§ **ASSIGNED TASK**
Could you restate the entries below word for word and leave out the pictures?

§ **SUPPLIED DATA**
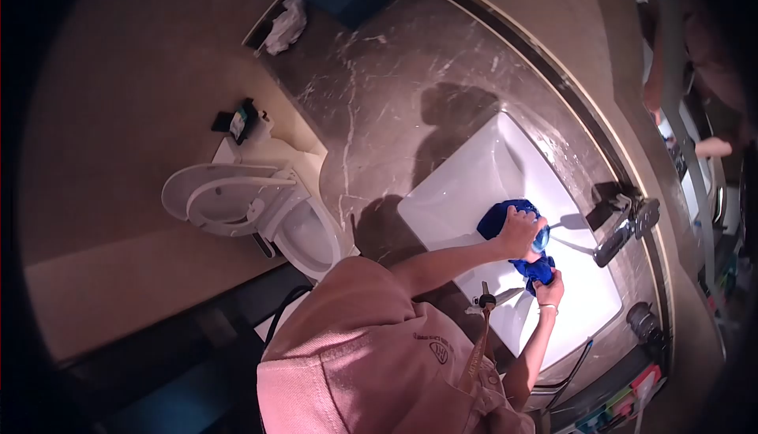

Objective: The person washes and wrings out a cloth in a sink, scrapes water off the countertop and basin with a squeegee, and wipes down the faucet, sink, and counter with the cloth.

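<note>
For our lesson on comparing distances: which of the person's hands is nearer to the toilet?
Left. The left hand is over the sink at the blue fabric, nearer the toilet; the right hand, also at the fabric, is farther from the toilet.

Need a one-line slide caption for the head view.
Left hand and right hand holding blue fabric over a white washbasin.

- Blue cloth (pixel 496 219), right of centre: soft, creased fabric with glossy highlights.
- Basin (pixel 454 189), right of centre: smooth, glossy white, ceramic in appearance.
- Countertop (pixel 379 87), upper centre: polished, pale-veined, stone-like.
- Tap (pixel 616 239), far right: dark, shiny, metallic in appearance.
- Toilet (pixel 314 241), left of centre: smooth, glossy, ceramic-like.
- Shirt (pixel 355 355), bottom centre: matt, woven pink cloth.
</note>
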Demonstrator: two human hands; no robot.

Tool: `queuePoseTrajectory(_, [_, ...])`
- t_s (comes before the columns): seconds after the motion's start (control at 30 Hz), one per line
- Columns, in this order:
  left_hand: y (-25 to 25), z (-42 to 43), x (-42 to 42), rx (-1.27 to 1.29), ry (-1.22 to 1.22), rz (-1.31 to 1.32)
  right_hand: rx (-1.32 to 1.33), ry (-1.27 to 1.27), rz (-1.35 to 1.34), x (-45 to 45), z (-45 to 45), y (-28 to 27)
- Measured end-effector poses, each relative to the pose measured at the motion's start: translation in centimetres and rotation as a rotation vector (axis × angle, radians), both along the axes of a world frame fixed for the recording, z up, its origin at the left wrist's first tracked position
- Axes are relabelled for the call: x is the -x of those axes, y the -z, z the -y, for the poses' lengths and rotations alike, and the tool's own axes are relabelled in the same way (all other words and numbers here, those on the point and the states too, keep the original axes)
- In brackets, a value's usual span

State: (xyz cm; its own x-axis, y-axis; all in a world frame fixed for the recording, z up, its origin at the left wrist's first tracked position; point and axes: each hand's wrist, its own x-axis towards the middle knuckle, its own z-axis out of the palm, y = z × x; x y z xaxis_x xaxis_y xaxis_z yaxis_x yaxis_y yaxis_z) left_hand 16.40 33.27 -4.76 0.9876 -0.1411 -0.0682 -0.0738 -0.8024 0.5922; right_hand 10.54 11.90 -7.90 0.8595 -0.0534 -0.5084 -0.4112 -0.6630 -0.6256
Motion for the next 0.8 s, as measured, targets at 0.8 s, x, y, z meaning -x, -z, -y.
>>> queuePoseTrajectory(0.8, [-9.6, -29.2, -9.1, -0.045, -0.511, 0.401, -0.322, 0.415, 0.102, -4.1, -8.1, -4.0])
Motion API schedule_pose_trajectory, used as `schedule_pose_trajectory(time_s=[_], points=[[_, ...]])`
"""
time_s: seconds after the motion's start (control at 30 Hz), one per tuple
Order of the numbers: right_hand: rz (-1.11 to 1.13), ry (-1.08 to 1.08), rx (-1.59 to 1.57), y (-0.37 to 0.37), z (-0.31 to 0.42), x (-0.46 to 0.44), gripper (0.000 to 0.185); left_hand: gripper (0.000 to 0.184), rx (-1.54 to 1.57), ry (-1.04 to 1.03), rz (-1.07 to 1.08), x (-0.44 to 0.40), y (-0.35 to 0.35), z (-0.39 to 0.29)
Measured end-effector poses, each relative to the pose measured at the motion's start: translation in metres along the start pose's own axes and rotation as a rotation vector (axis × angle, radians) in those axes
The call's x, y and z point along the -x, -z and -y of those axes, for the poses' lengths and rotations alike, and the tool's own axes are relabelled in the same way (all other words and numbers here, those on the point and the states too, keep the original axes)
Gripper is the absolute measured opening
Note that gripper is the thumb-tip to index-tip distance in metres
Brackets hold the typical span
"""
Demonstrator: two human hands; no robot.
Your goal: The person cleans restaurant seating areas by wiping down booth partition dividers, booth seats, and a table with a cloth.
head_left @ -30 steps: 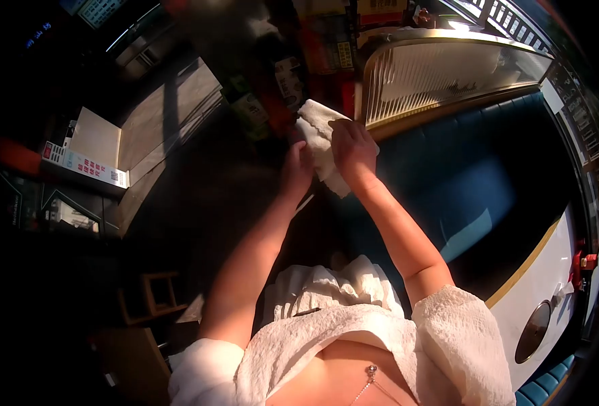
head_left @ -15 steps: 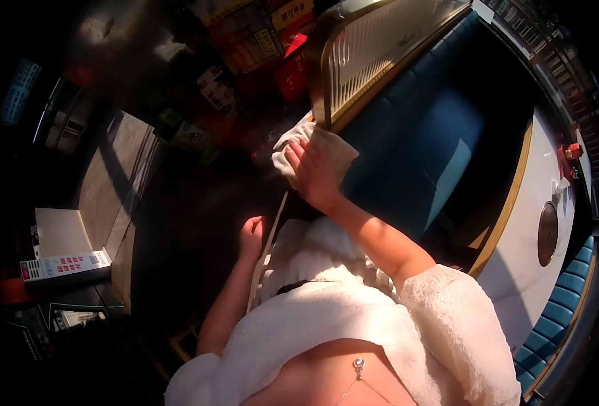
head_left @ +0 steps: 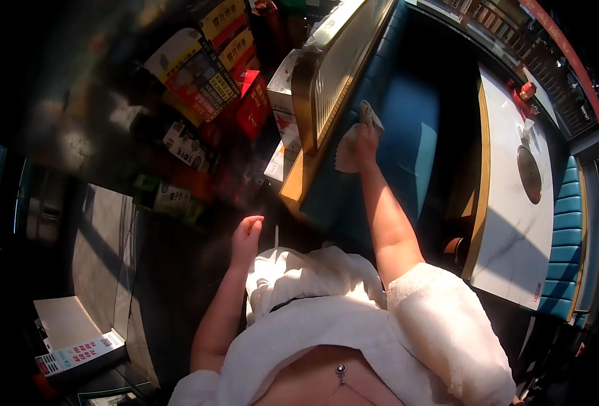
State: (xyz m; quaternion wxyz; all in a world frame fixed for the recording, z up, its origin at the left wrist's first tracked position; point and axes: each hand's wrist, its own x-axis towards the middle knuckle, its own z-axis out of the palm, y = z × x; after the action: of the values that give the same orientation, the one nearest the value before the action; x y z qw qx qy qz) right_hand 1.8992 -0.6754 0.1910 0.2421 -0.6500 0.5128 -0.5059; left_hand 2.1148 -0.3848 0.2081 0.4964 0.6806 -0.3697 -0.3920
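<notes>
My right hand [head_left: 365, 141] is closed on a pale cloth [head_left: 346, 154], with the arm stretched forward. The cloth lies against the blue padded bench [head_left: 404, 145], beside the ribbed glass partition [head_left: 343, 57]. One end of the cloth sticks out past my fingers and a loose flap hangs to their left. My left hand [head_left: 247, 235] hangs in front of my body at the left, its fingers curled in and nothing visible in them.
A marble-look table [head_left: 509, 237] with a round metal inset [head_left: 529, 174] stands at the right, a second blue bench [head_left: 562, 237] beyond it. White boxes [head_left: 282, 166] stack behind the partition's wooden end [head_left: 305, 101]. Colourful cartons [head_left: 198, 78] and a grey counter [head_left: 103, 250] are at the left.
My right hand has moved the cloth from the partition's end forward and right onto the bench. My view has shifted, and the left hand remains near my body.
</notes>
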Motion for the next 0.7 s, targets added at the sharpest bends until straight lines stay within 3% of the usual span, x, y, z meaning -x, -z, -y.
schedule_pose_trajectory(time_s=[0.07,0.13,0.2,0.27,0.37,0.43,0.47,0.53,0.6,0.63,0.7], points=[[-0.015,-0.753,-0.917,0.028,0.056,-0.024,0.034,0.018,-0.047,-0.166,-0.002,-0.018,-0.016,-0.023],[0.029,-0.565,-1.051,0.011,0.071,0.002,0.040,0.023,-0.069,-0.269,-0.002,-0.037,-0.035,-0.043],[-0.007,-0.478,-1.044,-0.017,0.116,0.053,0.046,0.034,-0.314,-0.414,-0.021,-0.061,-0.053,-0.054],[-0.018,-0.425,-1.015,-0.024,0.105,0.032,0.047,0.043,-0.511,-0.591,-0.083,-0.077,-0.074,-0.063],[-0.010,-0.314,-0.946,-0.051,0.089,-0.013,0.050,0.040,-0.694,-0.604,-0.079,-0.084,-0.084,-0.057],[-0.005,-0.516,-0.940,-0.021,0.123,-0.068,0.052,0.040,-0.730,-0.598,-0.069,-0.085,-0.084,-0.059],[-0.012,-0.512,-0.953,-0.025,0.118,-0.083,0.052,0.039,-0.755,-0.582,-0.062,-0.084,-0.083,-0.060],[0.003,-0.349,-1.013,-0.039,0.104,-0.106,0.053,0.038,-0.748,-0.540,-0.051,-0.082,-0.083,-0.068],[0.096,-0.280,-1.032,-0.041,0.099,-0.073,0.054,0.038,-0.715,-0.549,-0.053,-0.082,-0.084,-0.066],[0.160,-0.377,-1.152,-0.025,0.131,-0.035,0.055,0.038,-0.716,-0.530,-0.035,-0.083,-0.083,-0.066],[0.181,-0.266,-0.976,0.002,0.173,0.021,0.055,0.037,-0.715,-0.549,-0.049,-0.083,-0.083,-0.067]])
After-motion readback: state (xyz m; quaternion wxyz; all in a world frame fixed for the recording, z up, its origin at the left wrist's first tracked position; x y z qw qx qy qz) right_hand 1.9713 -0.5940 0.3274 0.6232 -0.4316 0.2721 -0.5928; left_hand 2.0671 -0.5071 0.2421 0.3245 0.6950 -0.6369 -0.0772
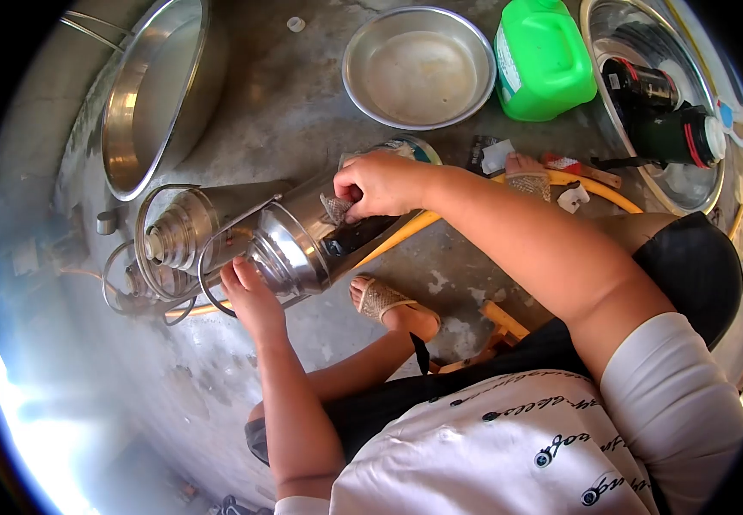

§ **SOLVED EXERCISE**
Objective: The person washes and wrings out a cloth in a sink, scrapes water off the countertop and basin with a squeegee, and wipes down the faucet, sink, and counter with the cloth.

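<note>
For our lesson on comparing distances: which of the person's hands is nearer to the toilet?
Left. The left hand is over the sink at the blue fabric, nearer the toilet; the right hand, also at the fabric, is farther from the toilet.

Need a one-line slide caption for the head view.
Left hand and right hand holding blue fabric over a white washbasin.

- Blue cloth (pixel 496 219), right of centre: soft, creased fabric with glossy highlights.
- Basin (pixel 454 189), right of centre: smooth, glossy white, ceramic in appearance.
- Countertop (pixel 379 87), upper centre: polished, pale-veined, stone-like.
- Tap (pixel 616 239), far right: dark, shiny, metallic in appearance.
- Toilet (pixel 314 241), left of centre: smooth, glossy, ceramic-like.
- Shirt (pixel 355 355), bottom centre: matt, woven pink cloth.
</note>
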Demonstrator: two human hands; no robot.

Tool: `queuePoseTrajectory(_, [_, ...])`
- t_s (comes before the columns): seconds after the motion's start (control at 30 Hz), one per line
- Columns, in this order:
  left_hand: y (-25 to 25), z (-42 to 43), x (-42 to 42), rx (-1.27 to 1.29), ry (-1.22 to 1.22), rz (-1.31 to 1.32)
  right_hand: rx (-1.32 to 1.33), ry (-1.27 to 1.27), rz (-1.35 to 1.34), x (-45 to 45), z (-45 to 45), y (-28 to 27)
- Measured end-effector poses, each relative to the pose measured at the motion's start: translation in centimetres and rotation as a rotation vector (axis × angle, radians), both along the axes of a world frame fixed for the recording, z up, its origin at the left wrist's first tracked position
- Axes are relabelled for the call: x is the -x of those axes, y the -z, z the -y, for the poses' lengths and rotations alike, and the tool's own axes are relabelled in the same way (all other words and numbers here, those on the point and the states too, keep the original axes)
- In brackets, a value's usual span

State: (xyz cm; its own x-axis, y-axis; all in a world frame fixed for the recording, z up, its origin at the left wrist's first tracked position; point and axes: each hand's wrist, its own x-axis towards the middle knuckle, its own z-axis out of the palm, y = z × x; x y z xaxis_x xaxis_y xaxis_z yaxis_x yaxis_y yaxis_z) left_hand 16.40 33.27 -4.76 0.9876 -0.1411 -0.0682 -0.0738 -0.8024 0.5922; right_hand 10.54 11.90 -7.90 0.8595 -0.0534 -0.5084 -0.4112 -0.6630 -0.6256
Motion for the next 0.8 s, as measured, targets at 0.8 s, x, y, z meaning -x, -z, -y.
>>> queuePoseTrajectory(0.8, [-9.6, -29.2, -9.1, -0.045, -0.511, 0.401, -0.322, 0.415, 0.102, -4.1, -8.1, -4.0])
Motion API schedule_pose_trajectory, used as `schedule_pose_trajectory(time_s=[_], points=[[_, ...]])`
"""
time_s: seconds after the motion's start (control at 30 Hz), one per tuple
Order of the numbers: right_hand: rz (-1.11 to 1.13), ry (-1.08 to 1.08), rx (-1.59 to 1.57), y (-0.37 to 0.37), z (-0.31 to 0.42), x (-0.46 to 0.44), gripper (0.000 to 0.185); left_hand: gripper (0.000 to 0.184), rx (-1.54 to 1.57), ry (-1.04 to 1.03), rz (-1.07 to 1.08), x (-0.44 to 0.40), y (-0.35 to 0.35), z (-0.39 to 0.29)
Measured end-effector poses, each relative to the pose measured at the motion's start: translation in metres along the start pose's own axes and rotation as a rotation vector (axis × angle, radians) in those axes
The call's x, y and z point along the -x, -z and -y of those axes, for the poses' lengths and rotations alike, and the tool's own axes are relabelled in the same way (all other words and numbers here, those on the point and the states too, keep the original axes)
Gripper is the absolute measured opening
Note that gripper is the thumb-tip to index-tip distance in metres
Brackets hold the typical span
"""
Demonstrator: two human hands; no robot.
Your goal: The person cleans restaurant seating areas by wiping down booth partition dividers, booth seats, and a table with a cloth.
head_left @ -30 steps: 
head_left @ -15 steps: 
head_left @ +0 steps: 
State: (xyz m; quaternion wxyz; all in a world frame fixed for the recording, z up, its origin at the left wrist's first tracked position; point and axes: each hand's wrist, its own x-axis towards the middle knuckle, its own z-axis out of the palm, y = z × x; after the action: of the values that give the same orientation, the one nearest the value before the action; x y z qw qx qy qz) right_hand 1.8992 -0.6754 0.1910 0.2421 -0.6500 0.5128 -0.5059; left_hand 2.1148 -0.3848 0.2081 0.4964 0.6806 -0.3697 -0.3920
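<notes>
My right hand [head_left: 365, 141] is closed on a pale cloth [head_left: 346, 154], with the arm stretched forward. The cloth lies against the blue padded bench [head_left: 404, 145], beside the ribbed glass partition [head_left: 343, 57]. One end of the cloth sticks out past my fingers and a loose flap hangs to their left. My left hand [head_left: 247, 235] hangs in front of my body at the left, its fingers curled in and nothing visible in them.
A marble-look table [head_left: 509, 237] with a round metal inset [head_left: 529, 174] stands at the right, a second blue bench [head_left: 562, 237] beyond it. White boxes [head_left: 282, 166] stack behind the partition's wooden end [head_left: 305, 101]. Colourful cartons [head_left: 198, 78] and a grey counter [head_left: 103, 250] are at the left.
My right hand has moved the cloth from the partition's end forward and right onto the bench. My view has shifted, and the left hand remains near my body.
</notes>
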Motion for the next 0.7 s, targets added at the sharpest bends until straight lines stay within 3% of the usual span, x, y, z meaning -x, -z, -y.
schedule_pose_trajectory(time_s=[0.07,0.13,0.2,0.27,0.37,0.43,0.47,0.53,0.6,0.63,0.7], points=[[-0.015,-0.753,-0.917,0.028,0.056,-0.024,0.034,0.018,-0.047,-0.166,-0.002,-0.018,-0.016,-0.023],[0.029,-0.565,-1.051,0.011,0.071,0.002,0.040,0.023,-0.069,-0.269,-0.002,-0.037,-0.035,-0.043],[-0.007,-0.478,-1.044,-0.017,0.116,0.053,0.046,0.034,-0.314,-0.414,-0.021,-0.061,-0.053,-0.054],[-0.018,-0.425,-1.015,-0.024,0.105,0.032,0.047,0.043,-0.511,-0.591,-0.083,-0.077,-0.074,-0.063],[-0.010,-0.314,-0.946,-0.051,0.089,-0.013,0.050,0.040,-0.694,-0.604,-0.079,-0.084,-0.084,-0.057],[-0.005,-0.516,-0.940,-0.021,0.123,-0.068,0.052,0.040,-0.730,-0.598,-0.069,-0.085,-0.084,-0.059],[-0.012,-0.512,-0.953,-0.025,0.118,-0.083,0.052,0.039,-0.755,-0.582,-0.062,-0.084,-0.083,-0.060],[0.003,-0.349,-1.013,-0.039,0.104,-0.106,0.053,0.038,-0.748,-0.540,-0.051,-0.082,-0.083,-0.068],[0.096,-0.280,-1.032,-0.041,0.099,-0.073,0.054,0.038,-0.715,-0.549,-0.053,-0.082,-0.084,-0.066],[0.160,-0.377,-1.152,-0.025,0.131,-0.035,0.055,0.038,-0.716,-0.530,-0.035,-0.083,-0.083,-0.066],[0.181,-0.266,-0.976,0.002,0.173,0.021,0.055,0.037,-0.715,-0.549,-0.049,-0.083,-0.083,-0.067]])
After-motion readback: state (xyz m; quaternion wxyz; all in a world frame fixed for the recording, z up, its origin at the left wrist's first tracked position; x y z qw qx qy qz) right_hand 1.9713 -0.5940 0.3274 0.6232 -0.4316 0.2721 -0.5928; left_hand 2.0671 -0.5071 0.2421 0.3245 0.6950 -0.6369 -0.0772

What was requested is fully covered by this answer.